• Exercise goal:
Return all lines below containing the word "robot".

[Collected data entries]
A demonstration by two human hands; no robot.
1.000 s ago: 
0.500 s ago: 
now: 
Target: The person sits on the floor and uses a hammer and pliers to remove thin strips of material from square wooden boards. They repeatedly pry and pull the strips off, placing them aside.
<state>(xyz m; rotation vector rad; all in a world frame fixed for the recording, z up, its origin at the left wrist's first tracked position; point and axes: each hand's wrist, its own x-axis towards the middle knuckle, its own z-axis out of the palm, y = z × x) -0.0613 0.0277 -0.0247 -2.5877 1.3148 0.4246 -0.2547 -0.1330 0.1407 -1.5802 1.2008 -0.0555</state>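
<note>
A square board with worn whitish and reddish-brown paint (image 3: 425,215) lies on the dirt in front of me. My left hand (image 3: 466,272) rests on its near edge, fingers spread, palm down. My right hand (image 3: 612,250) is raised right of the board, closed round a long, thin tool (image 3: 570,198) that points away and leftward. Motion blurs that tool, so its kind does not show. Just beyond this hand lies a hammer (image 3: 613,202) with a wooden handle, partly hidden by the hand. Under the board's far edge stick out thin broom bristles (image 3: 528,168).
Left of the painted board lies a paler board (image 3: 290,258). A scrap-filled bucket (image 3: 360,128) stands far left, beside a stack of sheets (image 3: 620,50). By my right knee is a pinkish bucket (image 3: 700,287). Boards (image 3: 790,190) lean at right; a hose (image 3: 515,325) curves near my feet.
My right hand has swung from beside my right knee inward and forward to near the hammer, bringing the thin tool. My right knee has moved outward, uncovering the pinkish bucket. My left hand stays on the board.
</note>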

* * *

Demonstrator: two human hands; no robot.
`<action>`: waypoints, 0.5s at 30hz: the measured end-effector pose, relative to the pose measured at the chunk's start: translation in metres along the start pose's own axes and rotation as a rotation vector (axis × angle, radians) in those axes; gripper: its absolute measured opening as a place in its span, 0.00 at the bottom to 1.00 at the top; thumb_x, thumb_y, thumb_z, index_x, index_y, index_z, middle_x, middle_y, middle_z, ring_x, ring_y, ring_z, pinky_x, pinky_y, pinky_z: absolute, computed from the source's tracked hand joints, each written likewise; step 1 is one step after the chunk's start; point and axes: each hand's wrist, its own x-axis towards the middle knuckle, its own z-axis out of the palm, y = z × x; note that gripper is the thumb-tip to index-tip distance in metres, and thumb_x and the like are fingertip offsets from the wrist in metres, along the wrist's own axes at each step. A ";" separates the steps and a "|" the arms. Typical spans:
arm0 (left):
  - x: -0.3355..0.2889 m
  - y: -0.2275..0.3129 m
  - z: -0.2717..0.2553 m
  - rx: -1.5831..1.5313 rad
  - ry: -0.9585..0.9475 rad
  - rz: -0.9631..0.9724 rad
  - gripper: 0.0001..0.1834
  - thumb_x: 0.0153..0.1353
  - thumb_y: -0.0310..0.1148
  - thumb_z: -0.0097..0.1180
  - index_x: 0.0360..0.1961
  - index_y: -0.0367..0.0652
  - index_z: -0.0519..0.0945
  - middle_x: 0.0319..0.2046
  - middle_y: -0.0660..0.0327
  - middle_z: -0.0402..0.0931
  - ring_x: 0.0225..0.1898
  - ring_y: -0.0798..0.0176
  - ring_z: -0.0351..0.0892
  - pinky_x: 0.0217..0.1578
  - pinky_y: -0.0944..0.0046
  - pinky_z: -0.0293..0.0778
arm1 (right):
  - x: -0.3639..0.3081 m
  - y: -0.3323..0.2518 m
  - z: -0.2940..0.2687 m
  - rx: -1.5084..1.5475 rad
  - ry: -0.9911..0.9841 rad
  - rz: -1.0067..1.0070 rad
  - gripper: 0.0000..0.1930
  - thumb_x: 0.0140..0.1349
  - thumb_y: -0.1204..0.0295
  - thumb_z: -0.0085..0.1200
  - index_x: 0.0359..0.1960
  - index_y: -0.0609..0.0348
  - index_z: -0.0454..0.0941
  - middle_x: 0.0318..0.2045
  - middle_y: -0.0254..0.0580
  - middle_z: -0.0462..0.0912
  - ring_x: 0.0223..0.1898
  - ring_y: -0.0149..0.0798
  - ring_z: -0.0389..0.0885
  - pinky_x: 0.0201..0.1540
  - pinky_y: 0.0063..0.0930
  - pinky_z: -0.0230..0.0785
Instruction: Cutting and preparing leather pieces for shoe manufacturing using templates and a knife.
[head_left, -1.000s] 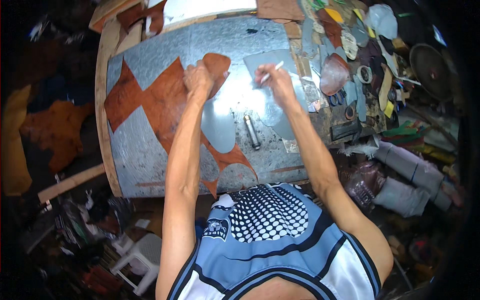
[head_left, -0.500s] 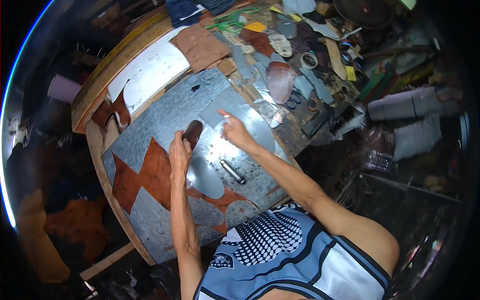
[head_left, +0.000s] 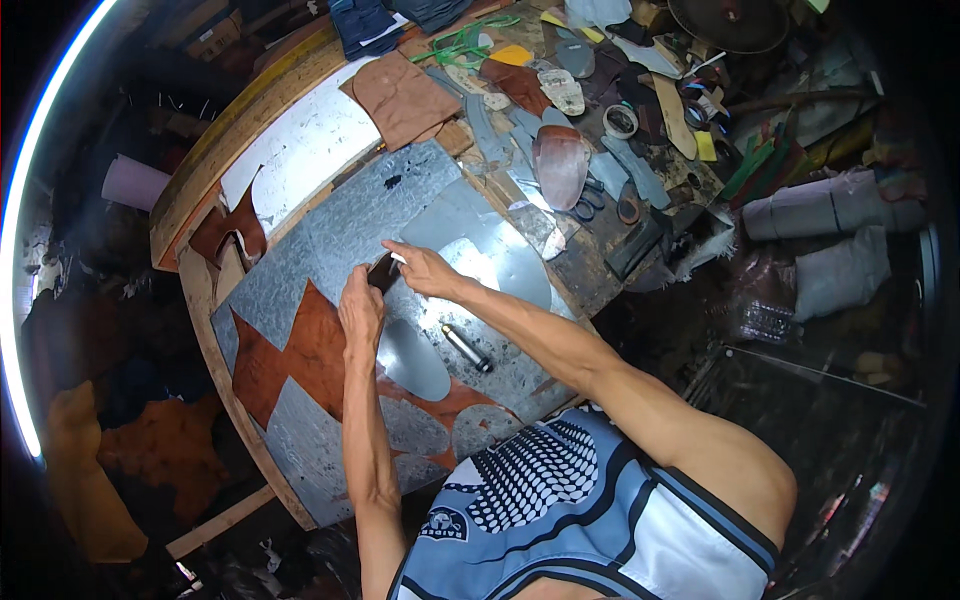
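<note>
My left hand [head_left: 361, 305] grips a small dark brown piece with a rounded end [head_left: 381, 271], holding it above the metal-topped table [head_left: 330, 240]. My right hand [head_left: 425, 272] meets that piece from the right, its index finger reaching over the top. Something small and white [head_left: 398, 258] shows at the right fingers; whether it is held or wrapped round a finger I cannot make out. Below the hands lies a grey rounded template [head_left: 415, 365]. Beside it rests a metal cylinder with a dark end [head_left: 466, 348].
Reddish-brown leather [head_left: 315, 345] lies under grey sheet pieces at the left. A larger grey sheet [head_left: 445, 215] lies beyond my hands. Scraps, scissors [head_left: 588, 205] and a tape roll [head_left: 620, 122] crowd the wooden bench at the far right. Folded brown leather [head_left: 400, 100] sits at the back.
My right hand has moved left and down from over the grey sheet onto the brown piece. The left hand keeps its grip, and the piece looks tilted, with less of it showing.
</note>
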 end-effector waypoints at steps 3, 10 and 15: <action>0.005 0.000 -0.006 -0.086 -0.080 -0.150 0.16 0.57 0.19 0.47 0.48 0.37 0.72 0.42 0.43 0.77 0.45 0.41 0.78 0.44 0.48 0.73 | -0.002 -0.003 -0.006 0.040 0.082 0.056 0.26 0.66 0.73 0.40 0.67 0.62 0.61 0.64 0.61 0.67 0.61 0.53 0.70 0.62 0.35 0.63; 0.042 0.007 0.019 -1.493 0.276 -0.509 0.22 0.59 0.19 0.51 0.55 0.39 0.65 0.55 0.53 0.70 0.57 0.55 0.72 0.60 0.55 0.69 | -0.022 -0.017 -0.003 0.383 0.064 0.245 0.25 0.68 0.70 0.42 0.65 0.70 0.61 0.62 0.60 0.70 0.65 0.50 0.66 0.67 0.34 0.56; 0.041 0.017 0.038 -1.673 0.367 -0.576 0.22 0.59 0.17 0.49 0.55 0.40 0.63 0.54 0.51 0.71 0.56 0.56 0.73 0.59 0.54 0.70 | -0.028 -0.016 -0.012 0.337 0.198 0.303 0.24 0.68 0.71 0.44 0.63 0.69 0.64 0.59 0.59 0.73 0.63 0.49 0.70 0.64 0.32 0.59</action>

• Written response:
A demonstration by two human hands; no robot.
Demonstrator: two human hands; no robot.

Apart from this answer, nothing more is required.